Lors de la cérémonie, Simon John Barry n’a pas tari d’éloges sur
« le début d’un partenariat stratégique et orienté vers les résultats »
Il a souligné que ces deux blocs représentent des actifs à fort potentiel, capables de servir de catalyseurs à la croissance énergétique du pays. Pour le représentant de Pilgrim, le Gabon dispose d’une belle carte à jouer dans le domaine de l’énergie. Il a assuré que sa société ne compte pas lésiner sur les moyens pour garantir le transfert de technologies, la création d’emplois durables et le renforcement des compétences locales.
« Nous croyons dans l’avenir du Gabon, un producteur d’or noir qui a le vent en poupe en Afrique »
a-t-il déclaré, visiblement confiant.
Le ministre Sosthène Nguema Nguema a, lui aussi, exprimé son optimisme. Selon lui, ces nouveaux accords pourraient ouvrir la page d’une reprise solide du secteur pétrolier, en contribuant à stabiliser la production nationale. Il a rappelé que le pétrole représente près de 45 % du PIB gabonais, et que le gouvernement, sous l’impulsion du Président Brice Clotaire Oligui Nguema, entend faire de ce secteur un levier de souveraineté économique.
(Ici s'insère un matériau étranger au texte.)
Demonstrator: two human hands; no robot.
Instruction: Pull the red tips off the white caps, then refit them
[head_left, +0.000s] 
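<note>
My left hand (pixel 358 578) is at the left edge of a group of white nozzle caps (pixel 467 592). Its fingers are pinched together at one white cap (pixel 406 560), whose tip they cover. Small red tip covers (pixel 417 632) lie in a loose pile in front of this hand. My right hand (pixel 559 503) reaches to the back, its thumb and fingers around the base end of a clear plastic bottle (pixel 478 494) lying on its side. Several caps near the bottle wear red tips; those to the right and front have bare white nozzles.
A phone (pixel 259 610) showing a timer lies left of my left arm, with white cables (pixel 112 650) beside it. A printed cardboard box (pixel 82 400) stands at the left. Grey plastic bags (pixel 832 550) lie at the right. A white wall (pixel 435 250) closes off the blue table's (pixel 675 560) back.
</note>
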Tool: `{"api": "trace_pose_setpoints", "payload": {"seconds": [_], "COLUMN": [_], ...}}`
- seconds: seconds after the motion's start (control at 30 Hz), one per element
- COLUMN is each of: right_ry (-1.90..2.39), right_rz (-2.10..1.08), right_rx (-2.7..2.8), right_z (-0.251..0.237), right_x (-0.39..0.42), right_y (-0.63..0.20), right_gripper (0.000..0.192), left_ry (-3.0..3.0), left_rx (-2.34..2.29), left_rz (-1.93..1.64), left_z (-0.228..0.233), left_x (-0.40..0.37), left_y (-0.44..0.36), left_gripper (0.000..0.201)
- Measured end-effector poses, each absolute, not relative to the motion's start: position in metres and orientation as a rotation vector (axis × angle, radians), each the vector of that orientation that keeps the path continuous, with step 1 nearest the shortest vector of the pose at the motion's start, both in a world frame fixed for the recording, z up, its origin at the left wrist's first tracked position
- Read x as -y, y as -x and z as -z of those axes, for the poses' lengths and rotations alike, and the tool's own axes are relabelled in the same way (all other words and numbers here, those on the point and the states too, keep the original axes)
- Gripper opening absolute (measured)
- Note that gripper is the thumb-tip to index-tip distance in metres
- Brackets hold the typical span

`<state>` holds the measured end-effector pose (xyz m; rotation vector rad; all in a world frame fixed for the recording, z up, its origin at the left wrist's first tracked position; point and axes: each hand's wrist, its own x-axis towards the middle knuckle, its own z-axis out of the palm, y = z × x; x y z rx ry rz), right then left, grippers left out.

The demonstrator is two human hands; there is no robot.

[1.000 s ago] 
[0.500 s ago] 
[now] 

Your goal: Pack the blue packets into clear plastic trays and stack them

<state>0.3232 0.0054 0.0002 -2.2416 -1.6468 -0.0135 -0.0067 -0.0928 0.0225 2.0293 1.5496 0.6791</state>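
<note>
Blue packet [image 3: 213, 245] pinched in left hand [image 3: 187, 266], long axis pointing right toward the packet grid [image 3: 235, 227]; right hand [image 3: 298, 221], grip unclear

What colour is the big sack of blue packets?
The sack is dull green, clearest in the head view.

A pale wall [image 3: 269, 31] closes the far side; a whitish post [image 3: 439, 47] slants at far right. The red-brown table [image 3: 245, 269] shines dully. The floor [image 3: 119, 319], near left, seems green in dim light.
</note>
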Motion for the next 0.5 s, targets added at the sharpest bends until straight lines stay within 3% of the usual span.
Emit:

Le ministre a également insisté sur le respect des lois gabonaises, notamment celles liées au contenu local. Il a souligné que
« l’époque où certaines entreprises contournaient les règles doit prendre fin »
Avec ces signatures, le Gabon affiche sa volonté de donner une seconde jeunesse à son secteur pétrolier, qui reprend de plus belle après une période de ralentissement.
“Le bassin sédimentaire gabonais demeure l’un des plus prometteurs d’Afrique centrale, grâce à sa diversité géologique, à la présence avérée d’hydrocarbures dans le pré-sel et à son potentiel offshore profond encore peu exploré. La signature des CEPP Ndjila et Mpari avec Pilgrim Exploration marque une étape stratégique vers la relance du secteur. Ce partenariat associe expertise technologique et engagement en faveur du contenu local, offrant au Gabon l’opportunité de stabiliser sa production, attirer davantage d’investissements étrangers et renforcer durablement sa souveraineté énergétique”
souligne une source proche du dossier.
Ce regain d’activité est un baume au cœur pour l’économie nationale. En misant sur la diversification énergétique, le pays montre qu’il a plusieurs cordes à son arc.